• **TASK DIRECTIONS**
Filter the listing down to the lines containing the word "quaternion".

*** GIVEN DATA Section Begins ***

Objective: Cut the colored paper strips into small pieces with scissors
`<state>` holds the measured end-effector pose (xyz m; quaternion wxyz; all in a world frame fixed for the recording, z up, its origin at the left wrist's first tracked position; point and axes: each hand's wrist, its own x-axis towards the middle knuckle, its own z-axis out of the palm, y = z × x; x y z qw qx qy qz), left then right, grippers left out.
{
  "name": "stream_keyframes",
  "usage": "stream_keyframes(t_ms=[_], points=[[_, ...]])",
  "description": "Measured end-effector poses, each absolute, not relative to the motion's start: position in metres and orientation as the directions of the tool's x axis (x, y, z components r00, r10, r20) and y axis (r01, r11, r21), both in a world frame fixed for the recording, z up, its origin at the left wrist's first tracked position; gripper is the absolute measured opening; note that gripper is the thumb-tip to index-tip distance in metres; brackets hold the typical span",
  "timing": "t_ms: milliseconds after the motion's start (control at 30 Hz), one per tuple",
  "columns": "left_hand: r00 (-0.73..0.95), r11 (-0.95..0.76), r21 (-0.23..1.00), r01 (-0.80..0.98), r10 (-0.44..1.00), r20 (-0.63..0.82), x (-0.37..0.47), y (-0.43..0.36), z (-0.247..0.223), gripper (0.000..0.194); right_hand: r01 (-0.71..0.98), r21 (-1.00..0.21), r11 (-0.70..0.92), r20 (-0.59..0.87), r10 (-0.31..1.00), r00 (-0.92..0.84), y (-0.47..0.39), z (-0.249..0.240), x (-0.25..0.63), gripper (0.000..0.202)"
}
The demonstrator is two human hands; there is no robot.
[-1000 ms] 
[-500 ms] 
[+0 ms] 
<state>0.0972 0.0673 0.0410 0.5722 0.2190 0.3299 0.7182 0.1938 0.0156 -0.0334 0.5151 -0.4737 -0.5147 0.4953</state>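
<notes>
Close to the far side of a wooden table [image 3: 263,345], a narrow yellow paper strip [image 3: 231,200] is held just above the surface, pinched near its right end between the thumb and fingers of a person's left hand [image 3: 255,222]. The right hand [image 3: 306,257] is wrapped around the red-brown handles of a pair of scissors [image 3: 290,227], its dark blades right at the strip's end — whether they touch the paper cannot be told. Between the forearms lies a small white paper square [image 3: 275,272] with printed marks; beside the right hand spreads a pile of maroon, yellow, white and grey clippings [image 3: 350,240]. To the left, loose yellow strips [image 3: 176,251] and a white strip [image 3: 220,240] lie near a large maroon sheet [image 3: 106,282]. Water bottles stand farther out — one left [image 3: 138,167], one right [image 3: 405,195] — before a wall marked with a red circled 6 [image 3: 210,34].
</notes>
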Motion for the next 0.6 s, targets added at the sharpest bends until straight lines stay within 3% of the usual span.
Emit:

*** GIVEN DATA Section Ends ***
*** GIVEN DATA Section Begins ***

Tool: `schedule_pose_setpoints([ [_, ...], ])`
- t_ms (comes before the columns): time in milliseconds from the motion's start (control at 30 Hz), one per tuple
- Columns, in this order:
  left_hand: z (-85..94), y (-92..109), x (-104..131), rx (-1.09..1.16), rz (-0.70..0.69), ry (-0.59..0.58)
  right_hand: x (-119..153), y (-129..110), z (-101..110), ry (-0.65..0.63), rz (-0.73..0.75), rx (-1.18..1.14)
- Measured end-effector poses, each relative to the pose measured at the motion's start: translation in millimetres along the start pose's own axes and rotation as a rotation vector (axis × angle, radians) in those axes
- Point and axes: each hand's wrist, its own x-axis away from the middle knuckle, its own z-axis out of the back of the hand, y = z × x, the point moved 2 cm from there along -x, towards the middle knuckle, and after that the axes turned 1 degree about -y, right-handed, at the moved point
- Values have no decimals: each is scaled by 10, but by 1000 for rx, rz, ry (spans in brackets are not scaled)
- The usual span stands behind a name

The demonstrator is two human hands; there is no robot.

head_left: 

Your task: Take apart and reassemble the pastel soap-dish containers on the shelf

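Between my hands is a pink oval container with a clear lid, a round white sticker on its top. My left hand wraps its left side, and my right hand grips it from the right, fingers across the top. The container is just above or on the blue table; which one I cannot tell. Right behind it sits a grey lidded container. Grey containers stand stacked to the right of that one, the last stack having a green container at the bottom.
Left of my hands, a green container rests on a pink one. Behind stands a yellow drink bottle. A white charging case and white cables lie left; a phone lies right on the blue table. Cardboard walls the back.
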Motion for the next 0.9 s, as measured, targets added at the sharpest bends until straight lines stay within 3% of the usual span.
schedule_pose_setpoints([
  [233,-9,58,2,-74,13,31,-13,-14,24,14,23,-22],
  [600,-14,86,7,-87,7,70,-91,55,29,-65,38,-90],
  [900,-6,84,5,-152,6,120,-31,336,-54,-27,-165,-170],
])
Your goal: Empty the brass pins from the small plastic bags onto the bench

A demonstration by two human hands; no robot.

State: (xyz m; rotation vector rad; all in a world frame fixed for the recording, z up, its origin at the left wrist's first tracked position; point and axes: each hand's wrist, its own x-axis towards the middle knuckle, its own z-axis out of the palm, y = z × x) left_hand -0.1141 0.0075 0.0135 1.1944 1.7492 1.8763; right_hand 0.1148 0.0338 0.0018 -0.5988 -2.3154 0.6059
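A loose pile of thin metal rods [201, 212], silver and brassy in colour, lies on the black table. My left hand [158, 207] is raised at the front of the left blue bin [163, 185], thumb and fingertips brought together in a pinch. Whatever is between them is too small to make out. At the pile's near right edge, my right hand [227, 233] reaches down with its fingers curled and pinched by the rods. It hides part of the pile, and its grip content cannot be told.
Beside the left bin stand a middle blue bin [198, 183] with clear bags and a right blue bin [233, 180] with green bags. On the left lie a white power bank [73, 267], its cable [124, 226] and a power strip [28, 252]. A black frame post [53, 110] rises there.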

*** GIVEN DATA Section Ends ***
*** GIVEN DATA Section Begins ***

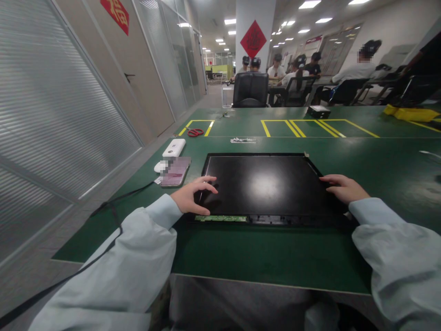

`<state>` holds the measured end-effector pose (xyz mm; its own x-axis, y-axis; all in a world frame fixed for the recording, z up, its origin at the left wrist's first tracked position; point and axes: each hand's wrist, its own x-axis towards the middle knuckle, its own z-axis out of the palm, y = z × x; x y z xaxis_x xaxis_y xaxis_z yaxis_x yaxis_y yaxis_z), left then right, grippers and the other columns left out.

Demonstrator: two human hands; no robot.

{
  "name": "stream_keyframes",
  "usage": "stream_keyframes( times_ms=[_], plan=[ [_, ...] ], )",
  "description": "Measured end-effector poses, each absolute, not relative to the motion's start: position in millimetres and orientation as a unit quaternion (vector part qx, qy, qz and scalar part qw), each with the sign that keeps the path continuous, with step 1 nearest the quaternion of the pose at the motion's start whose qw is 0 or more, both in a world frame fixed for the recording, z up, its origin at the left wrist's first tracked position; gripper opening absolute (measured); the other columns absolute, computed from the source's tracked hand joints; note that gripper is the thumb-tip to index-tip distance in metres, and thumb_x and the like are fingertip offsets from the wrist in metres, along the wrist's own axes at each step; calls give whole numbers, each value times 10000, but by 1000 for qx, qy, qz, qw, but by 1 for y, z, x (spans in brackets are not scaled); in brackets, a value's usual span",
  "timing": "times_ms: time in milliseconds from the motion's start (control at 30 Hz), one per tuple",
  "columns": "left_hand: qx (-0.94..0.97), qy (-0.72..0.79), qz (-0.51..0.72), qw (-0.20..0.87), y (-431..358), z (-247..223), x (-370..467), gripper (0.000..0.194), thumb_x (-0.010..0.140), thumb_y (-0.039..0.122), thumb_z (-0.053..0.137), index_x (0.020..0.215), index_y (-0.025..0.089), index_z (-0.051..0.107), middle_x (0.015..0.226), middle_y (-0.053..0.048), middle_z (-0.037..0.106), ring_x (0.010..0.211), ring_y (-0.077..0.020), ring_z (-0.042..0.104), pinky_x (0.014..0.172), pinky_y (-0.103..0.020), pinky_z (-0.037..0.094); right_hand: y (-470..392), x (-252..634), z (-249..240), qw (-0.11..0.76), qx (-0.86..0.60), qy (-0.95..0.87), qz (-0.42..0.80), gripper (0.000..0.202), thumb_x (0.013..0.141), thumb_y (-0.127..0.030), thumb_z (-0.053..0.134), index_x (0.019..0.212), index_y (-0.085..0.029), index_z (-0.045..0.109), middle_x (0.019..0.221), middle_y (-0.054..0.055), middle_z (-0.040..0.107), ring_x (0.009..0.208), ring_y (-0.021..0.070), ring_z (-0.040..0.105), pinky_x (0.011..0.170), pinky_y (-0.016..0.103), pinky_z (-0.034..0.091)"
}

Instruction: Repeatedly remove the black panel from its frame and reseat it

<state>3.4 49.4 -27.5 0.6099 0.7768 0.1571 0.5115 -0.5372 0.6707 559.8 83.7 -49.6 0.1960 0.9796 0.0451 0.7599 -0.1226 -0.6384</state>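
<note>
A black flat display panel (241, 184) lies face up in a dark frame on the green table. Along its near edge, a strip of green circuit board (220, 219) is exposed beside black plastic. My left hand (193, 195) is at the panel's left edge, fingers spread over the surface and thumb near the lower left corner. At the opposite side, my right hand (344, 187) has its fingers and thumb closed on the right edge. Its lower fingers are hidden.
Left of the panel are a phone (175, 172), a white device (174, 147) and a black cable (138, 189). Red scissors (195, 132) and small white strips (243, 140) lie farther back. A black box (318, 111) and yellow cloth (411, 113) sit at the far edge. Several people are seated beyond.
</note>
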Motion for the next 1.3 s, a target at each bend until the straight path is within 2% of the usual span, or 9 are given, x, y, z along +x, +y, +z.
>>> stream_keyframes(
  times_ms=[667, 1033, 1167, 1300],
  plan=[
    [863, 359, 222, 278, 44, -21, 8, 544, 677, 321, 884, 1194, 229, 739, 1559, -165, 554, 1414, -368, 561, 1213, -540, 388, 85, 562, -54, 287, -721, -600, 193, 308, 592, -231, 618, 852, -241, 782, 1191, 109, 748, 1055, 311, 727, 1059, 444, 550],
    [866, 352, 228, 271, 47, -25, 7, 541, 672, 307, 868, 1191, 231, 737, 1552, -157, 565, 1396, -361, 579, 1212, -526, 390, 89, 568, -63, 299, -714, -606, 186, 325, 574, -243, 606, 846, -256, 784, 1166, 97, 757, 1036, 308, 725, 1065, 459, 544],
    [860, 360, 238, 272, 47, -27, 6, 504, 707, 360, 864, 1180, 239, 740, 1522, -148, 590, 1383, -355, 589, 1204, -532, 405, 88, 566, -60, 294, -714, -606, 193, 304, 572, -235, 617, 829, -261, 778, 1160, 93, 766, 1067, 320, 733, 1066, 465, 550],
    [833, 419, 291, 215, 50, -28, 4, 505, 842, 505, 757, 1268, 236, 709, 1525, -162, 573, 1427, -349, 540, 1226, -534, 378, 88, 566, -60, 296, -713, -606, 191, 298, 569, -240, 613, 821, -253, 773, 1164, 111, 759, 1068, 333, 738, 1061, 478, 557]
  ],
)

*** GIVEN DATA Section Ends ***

• **EXERCISE RESULT**
`<state>` holds the measured end-effector pose (xyz m; quaternion wxyz; all in a world frame fixed for the recording, z up, its origin at the left wrist's first tracked position; point and axes: each hand's wrist, its own x-axis towards the middle knuckle, its own z-axis out of the palm, y = z × x; x y z qw qx qy qz), left then right, grippers left out.
  "description": "Measured end-effector poses, each absolute, not relative to the motion's start: position in millimetres and orientation as a unit quaternion (vector part qx, qy, qz and scalar part qw), each with the sign that keeps the path continuous, with step 1 nearest the quaternion of the pose at the motion's start whose qw is 0 or more, both in a world frame fixed for the recording, z up, its origin at the left wrist's first tracked position; gripper opening absolute (measured); the other columns absolute, computed from the source's tracked hand joints; note that gripper is the thumb-tip to index-tip distance in metres, and thumb_x and the like are fingertip offsets from the wrist in metres, along the wrist's own axes at each step; calls give whole numbers, each value times 10000, but by 1000 for qx, qy, qz, qw, but by 1 for y, z, x (spans in brackets are not scaled); in brackets, a value's usual span",

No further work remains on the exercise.